Polizia di Stato e Carabinieri sono dovuti intervenire per riportare la situazione alla normalità
Era giunto alla fine del suo percorso il corteo dei carri del carnevale estivo di Patti Marina, quando complice l’euforia dell’evento e probabilmente anche qualche bicchiere di troppo, due gruppi di ragazzi se le sono date di santa ragione. In manette per rissa sono finiti Michael Sorrenti, 19 anni, Salvatore Carlo De Francesco, 19 anni, Giuseppe Ceraolo, 18 anni, Domenico Mirenda, 34 anni, Domenico Arlotta, 37 anni, Fabio Verdura, 34 anni e il cubano Ignacio Francisco Perez Gonzales, 20 anni. Per riportare la situazione alla normalità sono dovuti intervenire sia i Carabinieri della compagnia di Patti che gli agenti della Polizia di Stato. Come ricostruito dalle forze dell’ordine la rissa ha avuto un primo inizio all’interno di un pub sul lungomare.

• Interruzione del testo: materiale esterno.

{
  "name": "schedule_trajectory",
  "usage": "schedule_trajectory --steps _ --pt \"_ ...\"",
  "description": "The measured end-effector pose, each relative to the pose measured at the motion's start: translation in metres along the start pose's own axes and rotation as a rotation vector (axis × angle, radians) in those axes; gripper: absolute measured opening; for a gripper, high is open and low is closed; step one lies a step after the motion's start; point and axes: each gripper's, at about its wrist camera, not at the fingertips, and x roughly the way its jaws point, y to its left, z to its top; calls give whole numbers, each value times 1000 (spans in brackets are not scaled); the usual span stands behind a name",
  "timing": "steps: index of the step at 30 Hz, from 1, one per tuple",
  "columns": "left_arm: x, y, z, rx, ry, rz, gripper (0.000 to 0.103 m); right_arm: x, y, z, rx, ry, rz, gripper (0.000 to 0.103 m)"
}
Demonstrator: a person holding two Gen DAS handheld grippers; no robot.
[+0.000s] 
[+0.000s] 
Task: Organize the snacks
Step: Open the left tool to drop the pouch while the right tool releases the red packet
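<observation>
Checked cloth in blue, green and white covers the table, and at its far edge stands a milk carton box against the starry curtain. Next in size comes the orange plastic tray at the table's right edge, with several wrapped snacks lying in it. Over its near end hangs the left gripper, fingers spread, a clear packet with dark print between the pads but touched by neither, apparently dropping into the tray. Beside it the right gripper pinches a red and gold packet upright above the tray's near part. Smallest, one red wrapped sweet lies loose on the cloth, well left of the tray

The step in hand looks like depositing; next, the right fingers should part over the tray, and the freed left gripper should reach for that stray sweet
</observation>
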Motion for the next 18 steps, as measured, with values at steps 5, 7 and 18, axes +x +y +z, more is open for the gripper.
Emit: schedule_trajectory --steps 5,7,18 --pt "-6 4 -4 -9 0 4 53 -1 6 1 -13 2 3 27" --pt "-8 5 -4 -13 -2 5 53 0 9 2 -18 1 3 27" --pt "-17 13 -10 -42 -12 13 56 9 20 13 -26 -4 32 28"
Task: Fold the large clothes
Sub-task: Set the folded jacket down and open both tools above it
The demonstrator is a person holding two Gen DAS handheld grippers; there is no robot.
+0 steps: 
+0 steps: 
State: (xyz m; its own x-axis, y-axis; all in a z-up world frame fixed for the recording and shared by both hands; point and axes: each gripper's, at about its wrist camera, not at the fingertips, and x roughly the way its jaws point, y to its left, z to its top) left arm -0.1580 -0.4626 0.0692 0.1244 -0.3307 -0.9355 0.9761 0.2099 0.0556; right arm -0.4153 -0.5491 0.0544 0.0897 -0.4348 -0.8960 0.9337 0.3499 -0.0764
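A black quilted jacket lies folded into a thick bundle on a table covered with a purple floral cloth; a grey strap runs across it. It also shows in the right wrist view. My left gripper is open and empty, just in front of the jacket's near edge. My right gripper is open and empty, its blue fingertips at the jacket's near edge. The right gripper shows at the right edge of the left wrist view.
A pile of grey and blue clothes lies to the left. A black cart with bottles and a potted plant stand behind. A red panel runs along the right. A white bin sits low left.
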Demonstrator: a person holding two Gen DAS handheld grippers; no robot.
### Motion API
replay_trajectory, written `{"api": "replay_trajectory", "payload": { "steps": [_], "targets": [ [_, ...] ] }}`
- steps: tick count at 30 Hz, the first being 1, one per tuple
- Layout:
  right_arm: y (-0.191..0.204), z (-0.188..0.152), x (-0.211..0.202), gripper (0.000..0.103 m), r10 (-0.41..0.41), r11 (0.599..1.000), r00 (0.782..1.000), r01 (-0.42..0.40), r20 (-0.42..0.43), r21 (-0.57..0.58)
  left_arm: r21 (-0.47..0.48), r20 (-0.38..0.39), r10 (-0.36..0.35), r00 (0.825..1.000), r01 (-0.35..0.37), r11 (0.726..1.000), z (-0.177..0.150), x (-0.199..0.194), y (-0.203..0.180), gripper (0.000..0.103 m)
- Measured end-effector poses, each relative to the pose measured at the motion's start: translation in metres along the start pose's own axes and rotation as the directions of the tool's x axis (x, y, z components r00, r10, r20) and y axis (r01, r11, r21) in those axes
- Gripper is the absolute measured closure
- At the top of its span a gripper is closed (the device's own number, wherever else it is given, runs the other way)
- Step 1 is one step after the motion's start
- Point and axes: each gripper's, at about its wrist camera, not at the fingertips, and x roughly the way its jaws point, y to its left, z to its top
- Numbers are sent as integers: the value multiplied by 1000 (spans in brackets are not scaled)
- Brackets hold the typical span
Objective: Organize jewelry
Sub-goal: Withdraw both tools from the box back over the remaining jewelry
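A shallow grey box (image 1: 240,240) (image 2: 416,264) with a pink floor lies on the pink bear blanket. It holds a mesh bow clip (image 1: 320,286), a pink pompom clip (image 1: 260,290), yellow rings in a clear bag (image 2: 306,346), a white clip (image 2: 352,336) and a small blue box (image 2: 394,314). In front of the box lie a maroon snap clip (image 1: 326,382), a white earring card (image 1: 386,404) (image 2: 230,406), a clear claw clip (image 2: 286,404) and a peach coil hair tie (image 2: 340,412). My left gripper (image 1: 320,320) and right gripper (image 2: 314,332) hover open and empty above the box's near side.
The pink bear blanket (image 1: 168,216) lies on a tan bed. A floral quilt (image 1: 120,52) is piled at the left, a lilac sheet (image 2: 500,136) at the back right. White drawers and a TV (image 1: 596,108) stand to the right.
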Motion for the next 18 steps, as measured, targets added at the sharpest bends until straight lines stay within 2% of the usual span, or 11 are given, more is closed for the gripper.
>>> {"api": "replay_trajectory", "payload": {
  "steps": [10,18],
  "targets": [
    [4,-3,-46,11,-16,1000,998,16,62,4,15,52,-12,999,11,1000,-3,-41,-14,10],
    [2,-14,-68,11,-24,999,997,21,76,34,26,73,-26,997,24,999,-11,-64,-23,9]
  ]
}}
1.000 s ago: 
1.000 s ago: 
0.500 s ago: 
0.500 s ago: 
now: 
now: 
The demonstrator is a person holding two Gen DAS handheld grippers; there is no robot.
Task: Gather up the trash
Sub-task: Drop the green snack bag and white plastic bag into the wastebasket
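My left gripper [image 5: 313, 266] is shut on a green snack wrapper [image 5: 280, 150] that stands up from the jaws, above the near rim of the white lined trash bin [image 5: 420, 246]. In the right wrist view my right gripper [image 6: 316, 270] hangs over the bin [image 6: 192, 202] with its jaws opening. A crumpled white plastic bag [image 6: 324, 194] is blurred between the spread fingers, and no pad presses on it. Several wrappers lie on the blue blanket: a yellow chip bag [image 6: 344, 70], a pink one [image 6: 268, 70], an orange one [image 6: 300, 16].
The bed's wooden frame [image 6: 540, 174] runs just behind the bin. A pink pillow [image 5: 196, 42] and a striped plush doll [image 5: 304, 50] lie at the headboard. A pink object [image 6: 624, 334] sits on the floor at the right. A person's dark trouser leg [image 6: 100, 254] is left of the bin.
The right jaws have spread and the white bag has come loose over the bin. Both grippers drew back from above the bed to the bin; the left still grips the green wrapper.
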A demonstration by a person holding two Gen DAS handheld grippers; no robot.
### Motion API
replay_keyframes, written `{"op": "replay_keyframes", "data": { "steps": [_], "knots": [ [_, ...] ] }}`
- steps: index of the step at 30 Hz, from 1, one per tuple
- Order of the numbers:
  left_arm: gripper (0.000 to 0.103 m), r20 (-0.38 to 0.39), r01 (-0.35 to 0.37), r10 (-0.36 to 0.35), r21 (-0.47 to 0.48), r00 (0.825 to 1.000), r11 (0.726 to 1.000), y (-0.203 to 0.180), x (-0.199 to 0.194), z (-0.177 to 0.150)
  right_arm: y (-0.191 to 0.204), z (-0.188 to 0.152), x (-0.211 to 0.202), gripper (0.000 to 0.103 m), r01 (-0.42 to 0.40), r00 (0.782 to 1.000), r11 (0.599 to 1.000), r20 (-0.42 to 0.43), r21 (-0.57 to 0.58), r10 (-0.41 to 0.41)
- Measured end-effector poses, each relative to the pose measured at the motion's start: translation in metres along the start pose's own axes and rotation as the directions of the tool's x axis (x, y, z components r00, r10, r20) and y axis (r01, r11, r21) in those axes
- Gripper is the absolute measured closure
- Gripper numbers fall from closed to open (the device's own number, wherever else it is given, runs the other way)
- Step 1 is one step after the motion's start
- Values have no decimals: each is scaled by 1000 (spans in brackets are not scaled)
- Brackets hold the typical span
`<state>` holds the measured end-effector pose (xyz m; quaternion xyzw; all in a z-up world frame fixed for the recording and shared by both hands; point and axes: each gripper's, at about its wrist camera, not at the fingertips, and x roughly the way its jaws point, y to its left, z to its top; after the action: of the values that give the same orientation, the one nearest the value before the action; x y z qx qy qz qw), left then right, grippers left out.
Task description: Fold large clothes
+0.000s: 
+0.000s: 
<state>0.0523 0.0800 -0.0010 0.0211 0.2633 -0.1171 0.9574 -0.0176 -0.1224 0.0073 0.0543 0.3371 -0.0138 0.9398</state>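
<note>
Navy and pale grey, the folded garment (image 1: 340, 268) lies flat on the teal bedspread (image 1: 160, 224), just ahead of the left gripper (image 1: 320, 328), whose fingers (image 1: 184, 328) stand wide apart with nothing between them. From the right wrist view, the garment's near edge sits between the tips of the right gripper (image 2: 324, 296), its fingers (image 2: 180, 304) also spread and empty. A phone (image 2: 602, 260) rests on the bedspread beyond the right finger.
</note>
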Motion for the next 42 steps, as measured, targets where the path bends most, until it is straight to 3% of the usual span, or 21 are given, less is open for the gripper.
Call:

I Carabinieri intervenuti nell’immediato hanno separato i contendenti e portato subito in caserma il più facinoroso di loro. Dopo averlo accompagnato in caserma, i militari sono tornati ad identificare gli altri ragazzi che avevano partecipato alla rissa. Nel frattempo erano già arrivati gli agenti del commissariato di Patti. I poliziotti hanno subito immobilizzato il ragazzo cubano che aveva appena sferrato, con un collo di bottiglia rotto, un colpo al viso del rivale, procurandogli un taglio al viso. Carabinieri e Polizia hanno quindi avviato le indagini per individuare gli altri responsabili che sono state quindi arrestate in flagranza di rissa aggravata.
Cinque di loro sono dovuti ricorrere alle cure mediche del personale 118 e del pronto soccorso di Patti, riportando lesioni giudicate guaribili dai 4 agli 8 giorni.